Brockley Nick said...

Idiom: "a spit-and-sawdust pub (= type of bar that is found in Britain) is dirty and untidy and is not modern or attractive."

http://tinyurl.com/36jvnz4

Not that there's anything wrong with that...

Anonymous said...

"is dirty and untidy and is not modern or attractive."

I wouldn't call it especially dirty or untidy. It's not modern but why is modern the same as attractive. I would say traditional or classic are phrases which make me think of something attractive rather than the word modern.

Anonymous said...

Highlight for me is the smoking area and all those Welsh guys who turn up on a Sunday to watch the curling

Monkeyboy said...

Reminds me of that Tommy Cooper gag...

"me and the wife cleaned out the attic the other day. Filthy, dirty and covered in cob webs, but she's good to the kids"

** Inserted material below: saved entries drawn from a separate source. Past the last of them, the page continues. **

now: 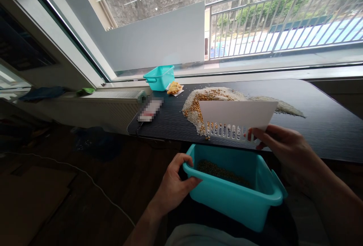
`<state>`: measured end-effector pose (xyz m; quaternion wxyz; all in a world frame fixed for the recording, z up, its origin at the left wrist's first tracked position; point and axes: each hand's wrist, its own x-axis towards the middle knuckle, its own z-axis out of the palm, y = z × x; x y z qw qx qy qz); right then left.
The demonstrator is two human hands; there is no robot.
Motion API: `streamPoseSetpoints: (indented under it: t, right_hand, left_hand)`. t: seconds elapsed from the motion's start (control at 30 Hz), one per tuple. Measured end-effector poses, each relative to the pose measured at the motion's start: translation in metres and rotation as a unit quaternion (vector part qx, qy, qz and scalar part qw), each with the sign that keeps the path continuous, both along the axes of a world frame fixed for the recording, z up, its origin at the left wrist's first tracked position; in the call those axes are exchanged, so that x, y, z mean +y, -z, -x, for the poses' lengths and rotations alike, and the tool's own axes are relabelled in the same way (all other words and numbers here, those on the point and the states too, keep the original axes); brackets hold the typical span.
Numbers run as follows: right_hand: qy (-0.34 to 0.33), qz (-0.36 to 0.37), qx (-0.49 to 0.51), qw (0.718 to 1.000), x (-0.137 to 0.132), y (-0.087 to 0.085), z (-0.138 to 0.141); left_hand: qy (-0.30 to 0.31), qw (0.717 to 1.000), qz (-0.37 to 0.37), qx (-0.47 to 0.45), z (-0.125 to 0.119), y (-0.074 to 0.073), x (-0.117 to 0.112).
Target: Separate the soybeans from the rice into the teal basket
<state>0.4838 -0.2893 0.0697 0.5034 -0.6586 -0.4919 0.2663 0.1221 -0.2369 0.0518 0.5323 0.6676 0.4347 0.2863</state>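
Note:
My left hand [172,187] grips the near left rim of a teal plastic bin [241,200] held below the front edge of the black table [326,121]. A layer of brown beans [221,171] lies in the bin. My right hand [283,149] pinches the lower right corner of a white slotted scraper card [241,115], which stands tilted on the table against a pile of white rice mixed with yellow beans [210,100].
A second teal bin [159,76] sits at the table's far left corner, with a yellow packet [174,87] beside it. A small pink and white object [150,110] lies on the table's left side. A radiator [110,104] and window run behind.

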Motion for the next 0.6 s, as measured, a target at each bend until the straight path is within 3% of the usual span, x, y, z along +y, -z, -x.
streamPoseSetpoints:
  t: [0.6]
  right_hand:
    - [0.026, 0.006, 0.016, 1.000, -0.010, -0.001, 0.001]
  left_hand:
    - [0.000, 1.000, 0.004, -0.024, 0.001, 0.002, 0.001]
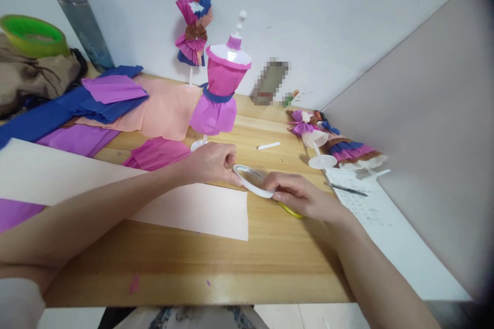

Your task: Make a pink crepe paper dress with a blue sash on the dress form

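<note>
A white roll of tape is held tilted above the wooden table. My right hand grips its right side, fingers curled over the rim. At the roll's left edge my left hand is closed, thumb and fingers pinching there; a loose tape end cannot be made out. Below my right hand a yellow curved piece shows, mostly covered. A long cream paper strip lies under my left forearm. Just behind my left hand stands a small mannequin dressed in pink and purple paper with a blue belt.
Crepe paper in blue, peach and magenta covers the left side. A second dressed mannequin stands by the wall, another lies at right. A pen rests on a written sheet. Far left stands a flask.
</note>
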Motion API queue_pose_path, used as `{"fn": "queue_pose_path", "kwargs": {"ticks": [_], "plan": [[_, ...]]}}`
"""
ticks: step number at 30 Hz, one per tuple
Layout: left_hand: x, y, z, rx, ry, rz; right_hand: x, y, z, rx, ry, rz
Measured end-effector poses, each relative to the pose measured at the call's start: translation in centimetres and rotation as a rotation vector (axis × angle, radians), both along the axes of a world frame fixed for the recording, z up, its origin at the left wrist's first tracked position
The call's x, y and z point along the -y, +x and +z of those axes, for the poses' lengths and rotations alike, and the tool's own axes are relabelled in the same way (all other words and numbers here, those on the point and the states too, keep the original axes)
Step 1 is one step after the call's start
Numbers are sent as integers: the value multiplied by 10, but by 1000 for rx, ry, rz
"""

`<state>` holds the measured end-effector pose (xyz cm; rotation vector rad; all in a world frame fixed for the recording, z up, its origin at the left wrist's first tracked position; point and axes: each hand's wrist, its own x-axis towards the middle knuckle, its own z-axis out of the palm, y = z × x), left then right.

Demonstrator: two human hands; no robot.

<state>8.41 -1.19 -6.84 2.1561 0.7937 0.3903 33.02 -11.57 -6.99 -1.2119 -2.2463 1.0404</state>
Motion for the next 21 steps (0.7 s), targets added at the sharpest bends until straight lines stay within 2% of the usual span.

thank you and goodnight....

Anonymous said...

Oh god, don't tell jokes like that. Brockley's Mungleteriat will think the Marquis is some sort of Bernard Manning-style, working men's club.

Anonymous said...

It has a fake air raid shelter design for a bar...anyone notice that?

Anonymous said...

you are allowed to bring your own food in from outside I believe.

Although they do toasties.

The Cat Man said...

ewww...

Anonymous said...

The only trad pub left in New Cross other than the Montague Arms (which is really New Cross Gate/Queens Road Peckham).

Both are great boozers. The Montague though wins hands down for its amazing interior, its sunday lunch and live music.

All others have either had their insides ripped out at one point or another or have lost their original character.

BrockleyBiker said...

One of my favourite pubs in London.

Transpontine said...

Yes I too have been in the Monty when a coach load of tourists turn up. I think it's a pretty cool introduction to London for travellers from the continent.

bob said...

I agree with what Darryl and Mintness said.

I was in the Marquis last week, after not having been there much in last few years, and was pleased to see so little change - same Johnny Cash songs on the jukebox, same familiar faces, same mix of studentals and ordinary humans. Let's hope the recession stops it getting swept up in the wave of pub gentrification.

Notable difference post smoking ban: breathable air. But less punters.